• _Task instructions_
Please reproduce every record, keeping each one exactly as written.

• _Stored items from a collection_

-------------------------

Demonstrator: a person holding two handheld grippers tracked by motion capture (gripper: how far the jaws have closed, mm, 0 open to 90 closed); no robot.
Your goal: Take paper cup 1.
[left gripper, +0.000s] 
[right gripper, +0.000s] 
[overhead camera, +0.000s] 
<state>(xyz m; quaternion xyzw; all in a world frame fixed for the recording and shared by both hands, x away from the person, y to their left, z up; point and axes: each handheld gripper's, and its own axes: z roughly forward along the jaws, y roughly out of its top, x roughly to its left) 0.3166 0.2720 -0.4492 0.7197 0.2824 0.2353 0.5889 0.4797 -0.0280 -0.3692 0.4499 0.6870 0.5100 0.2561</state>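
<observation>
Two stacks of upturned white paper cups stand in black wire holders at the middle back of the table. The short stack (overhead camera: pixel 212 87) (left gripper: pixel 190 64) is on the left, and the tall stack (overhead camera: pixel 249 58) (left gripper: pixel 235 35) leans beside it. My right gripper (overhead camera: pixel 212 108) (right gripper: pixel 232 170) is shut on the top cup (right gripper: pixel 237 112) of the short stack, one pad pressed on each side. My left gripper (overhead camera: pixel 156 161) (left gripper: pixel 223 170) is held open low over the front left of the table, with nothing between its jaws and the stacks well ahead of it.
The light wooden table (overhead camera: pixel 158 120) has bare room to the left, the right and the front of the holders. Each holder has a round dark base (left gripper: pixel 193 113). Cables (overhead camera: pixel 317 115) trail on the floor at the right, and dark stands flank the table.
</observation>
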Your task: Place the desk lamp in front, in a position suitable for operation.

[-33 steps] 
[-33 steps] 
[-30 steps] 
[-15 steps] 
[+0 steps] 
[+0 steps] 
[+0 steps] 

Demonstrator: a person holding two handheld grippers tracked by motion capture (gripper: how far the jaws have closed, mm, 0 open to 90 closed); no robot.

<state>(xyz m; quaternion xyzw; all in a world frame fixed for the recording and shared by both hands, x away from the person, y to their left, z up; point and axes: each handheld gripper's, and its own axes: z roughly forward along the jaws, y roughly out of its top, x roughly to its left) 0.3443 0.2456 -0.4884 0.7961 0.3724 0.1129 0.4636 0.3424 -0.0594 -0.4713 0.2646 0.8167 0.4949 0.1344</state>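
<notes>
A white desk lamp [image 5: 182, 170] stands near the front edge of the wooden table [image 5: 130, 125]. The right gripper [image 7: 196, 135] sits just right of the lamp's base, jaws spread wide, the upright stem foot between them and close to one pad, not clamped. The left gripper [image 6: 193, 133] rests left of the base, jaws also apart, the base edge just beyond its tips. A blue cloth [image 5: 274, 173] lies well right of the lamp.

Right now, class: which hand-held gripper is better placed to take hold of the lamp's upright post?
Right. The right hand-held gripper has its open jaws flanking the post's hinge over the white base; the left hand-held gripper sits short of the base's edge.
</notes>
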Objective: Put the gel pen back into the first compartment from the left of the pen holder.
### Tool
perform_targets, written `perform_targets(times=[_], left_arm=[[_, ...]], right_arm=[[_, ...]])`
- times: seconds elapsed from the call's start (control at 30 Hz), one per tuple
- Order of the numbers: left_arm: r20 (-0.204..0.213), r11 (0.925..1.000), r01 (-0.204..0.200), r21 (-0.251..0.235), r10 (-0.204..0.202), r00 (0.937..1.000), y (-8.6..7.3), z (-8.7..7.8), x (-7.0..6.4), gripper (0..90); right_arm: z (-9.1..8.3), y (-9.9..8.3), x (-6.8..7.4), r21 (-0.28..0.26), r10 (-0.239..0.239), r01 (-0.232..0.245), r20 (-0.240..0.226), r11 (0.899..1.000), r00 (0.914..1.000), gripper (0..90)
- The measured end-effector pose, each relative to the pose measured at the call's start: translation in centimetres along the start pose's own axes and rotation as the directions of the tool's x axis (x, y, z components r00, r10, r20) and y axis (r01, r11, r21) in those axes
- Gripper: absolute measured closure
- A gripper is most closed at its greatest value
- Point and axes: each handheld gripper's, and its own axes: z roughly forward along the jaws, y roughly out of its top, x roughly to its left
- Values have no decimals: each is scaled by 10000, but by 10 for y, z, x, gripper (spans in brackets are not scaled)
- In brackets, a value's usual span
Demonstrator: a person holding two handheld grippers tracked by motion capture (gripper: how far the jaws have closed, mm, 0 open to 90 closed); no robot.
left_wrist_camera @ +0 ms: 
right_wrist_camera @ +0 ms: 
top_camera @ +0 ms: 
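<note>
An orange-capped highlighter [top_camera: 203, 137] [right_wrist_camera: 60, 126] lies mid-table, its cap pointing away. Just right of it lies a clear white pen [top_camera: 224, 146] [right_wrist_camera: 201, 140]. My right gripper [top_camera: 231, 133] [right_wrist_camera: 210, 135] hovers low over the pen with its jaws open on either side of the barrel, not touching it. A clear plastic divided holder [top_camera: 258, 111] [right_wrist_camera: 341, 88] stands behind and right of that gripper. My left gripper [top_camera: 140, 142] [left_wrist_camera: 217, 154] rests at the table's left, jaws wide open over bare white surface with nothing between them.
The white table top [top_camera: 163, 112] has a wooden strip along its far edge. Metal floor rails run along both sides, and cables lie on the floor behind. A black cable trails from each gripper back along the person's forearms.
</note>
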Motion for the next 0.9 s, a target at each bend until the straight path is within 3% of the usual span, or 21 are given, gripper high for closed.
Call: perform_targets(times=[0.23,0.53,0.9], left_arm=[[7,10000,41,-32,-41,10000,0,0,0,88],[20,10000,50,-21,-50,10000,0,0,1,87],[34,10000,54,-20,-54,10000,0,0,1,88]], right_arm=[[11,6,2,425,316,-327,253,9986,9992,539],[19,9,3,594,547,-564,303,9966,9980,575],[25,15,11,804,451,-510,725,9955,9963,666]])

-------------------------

• _Task result_
Demonstrator: a person holding two handheld grippers tracked by motion capture (gripper: how far the jaws have closed, mm, 0 open to 90 closed); no robot.
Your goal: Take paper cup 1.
[left gripper, +0.000s] 
[right gripper, +0.000s] 
[overhead camera, +0.000s] 
<state>(xyz m; quaternion xyzw; all in a world frame fixed for the recording and shared by both hands, x away from the person, y to their left, z up; point and axes: each handheld gripper's, and its own axes: z roughly forward along the jaws, y roughly out of its top, x roughly to its left) 0.3166 0.2720 -0.4492 0.7197 0.2824 0.2353 0.5889 0.4797 -0.0280 -0.3692 0.4499 0.6870 0.5100 0.2561</state>
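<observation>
Two stacks of upturned white paper cups stand in black wire holders at the middle back of the table. The short stack (overhead camera: pixel 212 87) (left gripper: pixel 190 64) is on the left, and the tall stack (overhead camera: pixel 249 58) (left gripper: pixel 235 35) leans beside it. My right gripper (overhead camera: pixel 212 108) (right gripper: pixel 232 170) is shut on the top cup (right gripper: pixel 237 112) of the short stack, one pad pressed on each side. My left gripper (overhead camera: pixel 156 161) (left gripper: pixel 223 170) is held open low over the front left of the table, with nothing between its jaws and the stacks well ahead of it.
The light wooden table (overhead camera: pixel 158 120) has bare room to the left, the right and the front of the holders. Each holder has a round dark base (left gripper: pixel 193 113). Cables (overhead camera: pixel 317 115) trail on the floor at the right, and dark stands flank the table.
</observation>
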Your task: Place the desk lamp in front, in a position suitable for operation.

[-33 steps] 
[-33 steps] 
[-30 steps] 
[-15 steps] 
[+0 steps] 
[+0 steps] 
[+0 steps] 

Demonstrator: a person holding two handheld grippers tracked by motion capture (gripper: how far the jaws have closed, mm, 0 open to 90 closed); no robot.

<state>(xyz m; quaternion xyzw; all in a world frame fixed for the recording and shared by both hands, x away from the person, y to their left, z up; point and axes: each handheld gripper's, and its own axes: z roughly forward along the jaws, y roughly out of its top, x roughly to its left) 0.3443 0.2456 -0.4884 0.7961 0.3724 0.1129 0.4636 0.3424 -0.0594 -0.4713 0.2646 0.8167 0.4949 0.1344</state>
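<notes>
A white desk lamp [image 5: 182, 170] stands near the front edge of the wooden table [image 5: 130, 125]. The right gripper [image 7: 196, 135] sits just right of the lamp's base, jaws spread wide, the upright stem foot between them and close to one pad, not clamped. The left gripper [image 6: 193, 133] rests left of the base, jaws also apart, the base edge just beyond its tips. A blue cloth [image 5: 274, 173] lies well right of the lamp.

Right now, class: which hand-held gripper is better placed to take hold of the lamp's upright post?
Right. The right hand-held gripper has its open jaws flanking the post's hinge over the white base; the left hand-held gripper sits short of the base's edge.
</notes>
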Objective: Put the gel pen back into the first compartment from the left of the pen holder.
### Tool
perform_targets, written `perform_targets(times=[_], left_arm=[[_, ...]], right_arm=[[_, ...]])`
- times: seconds elapsed from the call's start (control at 30 Hz), one per tuple
- Order of the numbers: left_arm: r20 (-0.204..0.213), r11 (0.925..1.000), r01 (-0.204..0.200), r21 (-0.251..0.235), r10 (-0.204..0.202), r00 (0.937..1.000), y (-8.6..7.3), z (-8.7..7.8), x (-7.0..6.4), gripper (0..90); right_arm: z (-9.1..8.3), y (-9.9..8.3), x (-6.8..7.4), r21 (-0.28..0.26), r10 (-0.239..0.239), r01 (-0.232..0.245), r20 (-0.240..0.226), r11 (0.899..1.000), r00 (0.914..1.000), gripper (0..90)
- The measured end-effector pose, each relative to the pose measured at the call's start: translation in centimetres along the start pose's own axes and rotation as the directions of the tool's x axis (x, y, z components r00, r10, r20) and y axis (r01, r11, r21) in those axes
- Gripper: absolute measured closure
- A gripper is most closed at its greatest value
- Point and axes: each handheld gripper's, and its own axes: z roughly forward along the jaws, y roughly out of its top, x roughly to its left
- Values have no decimals: each is scaled by 10000, but by 10 for y, z, x, gripper (spans in brackets are not scaled)
- In brackets, a value's usual span
Demonstrator: a person holding two handheld grippers tracked by motion capture (gripper: how far the jaws have closed, mm, 0 open to 90 closed); no robot.
left_wrist_camera @ +0 ms: 
right_wrist_camera @ +0 ms: 
top_camera @ +0 ms: 
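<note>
An orange-capped highlighter [top_camera: 203, 137] [right_wrist_camera: 60, 126] lies mid-table, its cap pointing away. Just right of it lies a clear white pen [top_camera: 224, 146] [right_wrist_camera: 201, 140]. My right gripper [top_camera: 231, 133] [right_wrist_camera: 210, 135] hovers low over the pen with its jaws open on either side of the barrel, not touching it. A clear plastic divided holder [top_camera: 258, 111] [right_wrist_camera: 341, 88] stands behind and right of that gripper. My left gripper [top_camera: 140, 142] [left_wrist_camera: 217, 154] rests at the table's left, jaws wide open over bare white surface with nothing between them.
The white table top [top_camera: 163, 112] has a wooden strip along its far edge. Metal floor rails run along both sides, and cables lie on the floor behind. A black cable trails from each gripper back along the person's forearms.
</note>
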Motion for the next 0.9 s, a target at each bend until the straight path is within 3% of the usual span, or 21 are given, gripper high for closed.
Call: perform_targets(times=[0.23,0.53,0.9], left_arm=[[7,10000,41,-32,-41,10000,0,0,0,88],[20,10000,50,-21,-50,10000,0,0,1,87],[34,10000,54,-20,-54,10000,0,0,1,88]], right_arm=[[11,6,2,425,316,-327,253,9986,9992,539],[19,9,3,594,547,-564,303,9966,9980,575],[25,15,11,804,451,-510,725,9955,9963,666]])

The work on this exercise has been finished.